Distorsions cognitives
Le carnisme utilise un ensemble de défenses qui déforment nos perceptions de la viande, des œufs, des produits laitiers et des animaux que nous mangeons afin que nous puissions nous sentir suffisamment à l’aise pour les consommer. Nous apprenons, par exemple, à considérer les animaux d’élevage comme des objets (nous désignons le poulet dans notre assiette comme quelque chose, plutôt que comme quelqu’un) et comme des abstractions, dépourvues de toute individualité ou personnalité (nous supposons qu’un cochon est un cochon et que tous les cochons sont identiques), et à créer des catégories rigides dans notre esprit afin de pouvoir héberger des sentiments très différents et adopter des comportements très différents envers des espèces différentes (les vaches sont faites pour être mangées et les chiens sont nos amis).
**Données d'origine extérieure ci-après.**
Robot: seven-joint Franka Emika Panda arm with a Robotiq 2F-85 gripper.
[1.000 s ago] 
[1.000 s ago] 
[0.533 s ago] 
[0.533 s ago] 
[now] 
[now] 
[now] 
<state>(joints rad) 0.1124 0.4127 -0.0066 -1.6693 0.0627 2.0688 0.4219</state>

Les défenses carnistes sont à la fois puissantes et fragiles. Elles ont un impact puissant sur nous lorsque nous n’en sommes pas conscients, mais elles perdent beaucoup de leur pouvoir lorsqu’elles sont rendues visibles. Ainsi, lorsque nous reconnaissons les défenses carnistiques, nous sommes mieux à même de faire des choix alimentaires qui reflètent ce que nous pensons et ressentons authentiquement, plutôt que ce qu’on nous a appris à penser et à ressentir.
Défenses carnistiques secondaires
Le carnisme restera intact tant qu’il restera plus fort que le » contre-système » qui le remet en cause : le véganisme. Les défenses carnistes doivent donc servir deux objectifs : renforcer le carnisme, en le validant (elles font que manger des animaux semble légitime, la » bonne chose à faire « ), et affaiblir le véganisme, en invalidant ce contre-système (elles font que ne pas manger d’animaux ne semble pas légitime, la » mauvaise chose à faire « ).
Les défenses carnistes secondaires sont les défenses spéciales qui existent pour invalider le véganisme. Elles le font en invalidant les véganes, l’idéologie végane (croyances et pratiques), et le mouvement végane dans son ensemble. Les défenses secondaires cachent ou déforment la vérité sur le véganisme de sorte que nous ignorons des faits importants et que nous ne faisons pas confiance aux faits dont nous prenons connaissance. Les défenses secondaires nous font résister à l’information même qui nous libérerait de la boîte carnistique dans laquelle nous ne nous rendons même pas compte que nous sommes enfermés.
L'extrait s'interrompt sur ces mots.